Why It’s Not Important to Have Thanksgiving

I remember my first Thanksgiving alone: I was about 19, and new to Austin, I lived off Parmer (shudder), and ate an entire pumpkin pie, filling only, and “watched” the shitty parade in the background. I never liked the parade anyway…

I was new to cutting my family off, and everyone thought it was a phase. “You’ll go back to your family; you’ll talk to your mom again.” they said. Wrong. They all came from surprisingly un-abusive families, and all had somewhat normal mothers.  How could they relate? I won’t tell you the back story, but I will talk about having Thanksgiving by yourself and/or with friends.

Fast forward to 2010: it was me, A., Magz (who’d just met me from a long-term MySpace/Facebook/Twitter hetero-girl-crush) and a ton of displaced Ohioans. Magz had never never been to Austin, and I had never met Magz. She only knew that she hadn’t been to Austin, never met me, and suddenly had a long weekend off. It wasn’t until she was here that we realized, “Oh shit. It’s Thanksgiving.” The Ohioan Thanksgiving was fine enough, the people were more than loving, and the highlight of the day was a new tradition I refer to as, “YouTube Thanksgiving.” We all took turns on the giant iMac of the house, showing shorts of our favorite videos.
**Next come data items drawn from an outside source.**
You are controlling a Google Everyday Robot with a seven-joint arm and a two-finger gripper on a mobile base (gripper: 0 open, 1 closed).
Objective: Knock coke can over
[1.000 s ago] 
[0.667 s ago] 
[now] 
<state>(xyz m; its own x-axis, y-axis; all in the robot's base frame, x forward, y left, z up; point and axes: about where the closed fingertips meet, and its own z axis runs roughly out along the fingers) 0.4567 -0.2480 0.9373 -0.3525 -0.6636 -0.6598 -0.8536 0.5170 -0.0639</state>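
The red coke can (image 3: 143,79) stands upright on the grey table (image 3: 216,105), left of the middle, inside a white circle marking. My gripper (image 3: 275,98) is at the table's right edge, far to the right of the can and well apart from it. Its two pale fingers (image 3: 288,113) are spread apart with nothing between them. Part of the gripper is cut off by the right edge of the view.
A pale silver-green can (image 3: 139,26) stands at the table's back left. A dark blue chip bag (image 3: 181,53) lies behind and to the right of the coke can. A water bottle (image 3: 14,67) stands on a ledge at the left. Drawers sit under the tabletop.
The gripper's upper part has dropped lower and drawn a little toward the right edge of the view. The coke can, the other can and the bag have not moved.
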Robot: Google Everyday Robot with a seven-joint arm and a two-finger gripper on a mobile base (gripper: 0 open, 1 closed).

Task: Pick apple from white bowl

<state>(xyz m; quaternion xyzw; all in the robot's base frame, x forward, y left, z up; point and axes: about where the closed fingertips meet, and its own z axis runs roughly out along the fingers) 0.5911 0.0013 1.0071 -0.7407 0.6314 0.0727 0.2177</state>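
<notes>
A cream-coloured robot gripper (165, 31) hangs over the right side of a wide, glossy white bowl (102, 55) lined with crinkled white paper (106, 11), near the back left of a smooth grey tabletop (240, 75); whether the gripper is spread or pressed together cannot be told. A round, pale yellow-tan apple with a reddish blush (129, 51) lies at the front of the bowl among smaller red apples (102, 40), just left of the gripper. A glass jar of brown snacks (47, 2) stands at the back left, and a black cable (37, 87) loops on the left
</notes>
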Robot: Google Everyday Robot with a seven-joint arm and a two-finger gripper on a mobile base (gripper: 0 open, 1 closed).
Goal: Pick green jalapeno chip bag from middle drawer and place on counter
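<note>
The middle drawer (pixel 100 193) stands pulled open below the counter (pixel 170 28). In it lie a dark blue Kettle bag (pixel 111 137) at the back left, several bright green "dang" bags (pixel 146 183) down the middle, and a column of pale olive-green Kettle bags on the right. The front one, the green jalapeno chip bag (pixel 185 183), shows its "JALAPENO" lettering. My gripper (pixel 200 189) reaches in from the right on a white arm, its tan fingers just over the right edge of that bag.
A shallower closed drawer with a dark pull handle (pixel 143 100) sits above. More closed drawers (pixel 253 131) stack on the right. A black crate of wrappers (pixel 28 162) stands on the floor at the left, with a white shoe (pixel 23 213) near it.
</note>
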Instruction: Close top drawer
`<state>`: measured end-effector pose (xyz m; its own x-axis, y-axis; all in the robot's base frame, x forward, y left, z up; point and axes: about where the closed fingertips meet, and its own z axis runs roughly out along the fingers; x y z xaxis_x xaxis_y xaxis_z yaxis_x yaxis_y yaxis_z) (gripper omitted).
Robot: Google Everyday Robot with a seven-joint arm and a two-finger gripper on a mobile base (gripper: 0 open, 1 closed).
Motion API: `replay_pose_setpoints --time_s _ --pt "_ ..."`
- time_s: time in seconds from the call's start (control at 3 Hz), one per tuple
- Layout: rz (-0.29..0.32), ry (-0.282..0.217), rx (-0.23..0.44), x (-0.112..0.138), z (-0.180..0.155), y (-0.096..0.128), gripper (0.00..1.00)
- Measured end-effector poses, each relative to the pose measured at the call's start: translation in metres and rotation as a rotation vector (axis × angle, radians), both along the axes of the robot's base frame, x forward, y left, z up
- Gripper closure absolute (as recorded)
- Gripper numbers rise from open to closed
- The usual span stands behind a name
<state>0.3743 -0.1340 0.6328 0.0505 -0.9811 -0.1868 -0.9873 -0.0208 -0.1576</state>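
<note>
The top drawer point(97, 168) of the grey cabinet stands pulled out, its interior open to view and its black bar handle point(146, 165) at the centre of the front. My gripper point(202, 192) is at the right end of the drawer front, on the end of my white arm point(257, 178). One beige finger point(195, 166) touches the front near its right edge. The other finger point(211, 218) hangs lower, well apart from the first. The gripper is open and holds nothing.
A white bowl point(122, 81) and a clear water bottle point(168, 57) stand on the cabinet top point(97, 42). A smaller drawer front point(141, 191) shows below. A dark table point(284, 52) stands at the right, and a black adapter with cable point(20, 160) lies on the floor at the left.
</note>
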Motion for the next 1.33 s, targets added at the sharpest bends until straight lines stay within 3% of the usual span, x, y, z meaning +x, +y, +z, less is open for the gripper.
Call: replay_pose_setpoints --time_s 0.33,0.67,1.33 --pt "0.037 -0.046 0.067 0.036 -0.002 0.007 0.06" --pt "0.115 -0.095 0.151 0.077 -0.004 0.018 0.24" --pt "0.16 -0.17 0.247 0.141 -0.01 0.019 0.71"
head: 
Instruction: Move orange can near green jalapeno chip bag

The older people showed “I’m On a Boat,” and the younger showed me, “Neely Comics’ Sodom.” It was a blast.

I remember Thanksgiving as a kid, it was my grandmother, mom, sister, sometimes my aunt, and me. I cried when my aunt left for Houston (her new hometown) at the end. I wanted her to stay forever. She brought cosmetics we never dreamed of hearing about, odd golf pendants, and books; she knew I loved books.

There were always cookoo clocks ticking, as well as old, fancy clocks. The house was a page torn out of Ralph Lauren’s furniture catalog, and the tree as well. It was perfect in a way that I cannot describe, and at the same time… I knew it was several layers of decadent frosting on a piece of shit that you could taste the moment you held it all up to your face.

Sometimes I think about my mom, not in the sense that I truly think about her, but in a way that reminds me that our holidays were very specifically our own. She covered her emotionally abusive husband’s remarks with sarcasm and funny stories, I ate my way through feelings, and my little sister (played?) was stupid throughout. Holidays were an odd circus of distracting emotions, lies about home life, and concealing feelings with… OOH! Is that baked Alaska?!

We would hold hands, say what we were thankful for, each outdoing the other with some bullshit lie about “Family, friends, and God.” I knew better? I know I knew better.

Here, at the ripe, old age of 28 I sit and think about the charade of the holiday and suddenly I don’t feel so bad at the fact that I might be spending this one alone. It’s a terrifying holiday, and attempted reminder that “your’e not with your family.” When I consider being with my family vs. being alone, it’s not so bad! When I consider being alone on Thanksgiving vs. YouTube Thanksgiving, that’s when I get a little depressed.